They stayed for several weeks near the field to which Boswell had led them. Not only were they all tired and in need of rest and food to regain their strength, but February was just starting and with it the worst of the winter. The thaw was soon followed by more snow, which gave way to freezing rain that finally slunk into miserable cold days when the nights dragged on and on and the days were so gloomy they barely got started before they were finished.
Mullion, being a Pasture mole and used to open ground, stayed out in the field, quickly taking the opportunity of the thaw to create a simple but extensive system deep enough underground to avoid the frost, which, when it came again, drove worms and grubs down into his tunnels. His lines of freshly dug molehills began to poke out of the snow for a wide area over the field.
Bracken hunted around along the edge of the field until he found a small copse just beyond the fence furthest from where they had first come, where he created a more complex Duncton Wood-style of system, with subtly connecting tunnels and secret entrances concealed by long grass or leaf mould.
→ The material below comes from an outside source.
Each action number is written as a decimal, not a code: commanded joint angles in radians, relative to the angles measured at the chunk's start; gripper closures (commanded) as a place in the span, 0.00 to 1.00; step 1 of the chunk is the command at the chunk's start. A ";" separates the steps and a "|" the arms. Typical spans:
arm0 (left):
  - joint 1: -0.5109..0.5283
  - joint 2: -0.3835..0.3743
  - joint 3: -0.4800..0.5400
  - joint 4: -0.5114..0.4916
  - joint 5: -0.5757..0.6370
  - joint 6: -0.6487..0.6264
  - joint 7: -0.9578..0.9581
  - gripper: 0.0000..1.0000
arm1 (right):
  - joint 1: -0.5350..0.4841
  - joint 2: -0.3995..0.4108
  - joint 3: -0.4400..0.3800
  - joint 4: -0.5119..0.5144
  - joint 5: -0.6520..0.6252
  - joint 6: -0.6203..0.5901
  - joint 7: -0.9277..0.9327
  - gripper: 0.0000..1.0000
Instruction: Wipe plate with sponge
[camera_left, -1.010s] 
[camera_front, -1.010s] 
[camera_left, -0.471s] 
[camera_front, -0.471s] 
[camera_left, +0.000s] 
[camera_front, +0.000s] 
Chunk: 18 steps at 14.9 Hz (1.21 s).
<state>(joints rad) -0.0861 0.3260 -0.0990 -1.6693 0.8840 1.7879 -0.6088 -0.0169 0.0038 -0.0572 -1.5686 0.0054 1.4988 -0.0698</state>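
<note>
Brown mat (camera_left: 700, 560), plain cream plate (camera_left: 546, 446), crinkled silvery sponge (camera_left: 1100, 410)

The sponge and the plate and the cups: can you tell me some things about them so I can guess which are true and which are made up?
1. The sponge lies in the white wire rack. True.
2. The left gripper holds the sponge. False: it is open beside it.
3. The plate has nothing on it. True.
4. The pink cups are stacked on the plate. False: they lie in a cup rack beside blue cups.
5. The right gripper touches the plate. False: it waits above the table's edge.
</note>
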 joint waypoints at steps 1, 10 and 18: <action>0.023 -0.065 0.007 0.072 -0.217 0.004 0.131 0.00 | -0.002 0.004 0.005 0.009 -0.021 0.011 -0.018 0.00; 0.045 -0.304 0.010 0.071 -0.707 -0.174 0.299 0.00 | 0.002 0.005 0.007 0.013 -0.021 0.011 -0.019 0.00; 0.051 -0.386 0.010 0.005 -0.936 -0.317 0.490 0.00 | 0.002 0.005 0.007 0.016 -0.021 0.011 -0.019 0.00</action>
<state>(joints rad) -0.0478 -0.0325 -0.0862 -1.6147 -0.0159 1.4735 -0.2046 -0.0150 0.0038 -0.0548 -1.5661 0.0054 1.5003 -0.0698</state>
As for Boswell, he refused Bracken’s offer to help him build tunnels and worked slowly on his own to create his own system—starting it from inside an abandoned rabbit tunnel. Bracken was surprised at how big Boswell insisted on burrowing his tunnels and it was several days before he realised that the feeling of familiarity they gave him, as if he had been there before, came from the fact that they were not unlike some of the tunnels in the Ancient System.
But it did not need this to prompt him to satisfy his curiosity about Uffington. Indeed, he could hardly wait for Boswell to recover from their ordeal before asking him a dozen questions. His curiosity was matched by Boswell’s about Duncton. But asking questions is one thing, giving answers quite another. The fact was that Bracken was not very eager to talk about it in detail. So he merely outlined the system’s geography, described its personality, explained where he had come from, but affected vagueness about the Ancient System and never even mentioned Rebecca.
These glimpses scarcely satisfied Boswell, whose eagerness after so many moleyears to talk to the one mole he had met who knew anything about Duncton was only tempered by Bracken’s almost painful inability to talk in detail about it. He guessed its causes and, with a compassion and wisdom that Bracken did not sense, eventually stopped seeking the information he felt he needed to pursue his quest for Duncton.
In fact, his self-denial in not pressing Bracken surprised Boswell, for if there was one vice of which he was aware in himself it was impatience. Again and again he had caused annoyance and trouble with other moles he had met since leaving Uffington with his habit of saying too directly what he thought, and his habit of jumping five paces ahead of anymole talking to him.
His fault lay in his own quick intelligence, which made it almost painful for him to have to sit and listen to somemole prattling on towards a point that was perfectly obvious the moment he had opened his mouth.
With Bracken he found he did not feel this frustration—not that Bracken’s thinking was so swift and clear that he never wandered in talk; he did, but there was a quality in Bracken that aroused in Boswell feelings he had not known before and swamped any impatience he might have felt. It was as if Bracken had unknowingly opened a tunnel for Boswell into a world of suffering and joy he had never entered before.
The books he had read, the writing he had learned to scribe and interpret, the two works he himself had worked on all seemed quite irrelevant beside the unfamiliar breathless feeling of being on the brink of something when talking with Bracken.
He saw, too, that Bracken himself was not aware that he had this effect—perhaps not even aware of the sufferings and joys whose power was revealed so well in the way he sometimes talked and by the way his eyes would seem to seek out, even in the burrow where they crouched, the moles he mentioned or the places he described so reluctantly, all of which he had so recently left behind.
He mentioned a mole called Hulver, for example, with a tremble in his voice, as if he had not got used to the fact that Hulver had died long before, violently it seemed. Yet when Boswell asked a little more about him, Bracken avoided the subject, saying, ‘He was only an old mole I knew who talked too much!’ But the look in his eyes betrayed how much more Hulver meant to him than that.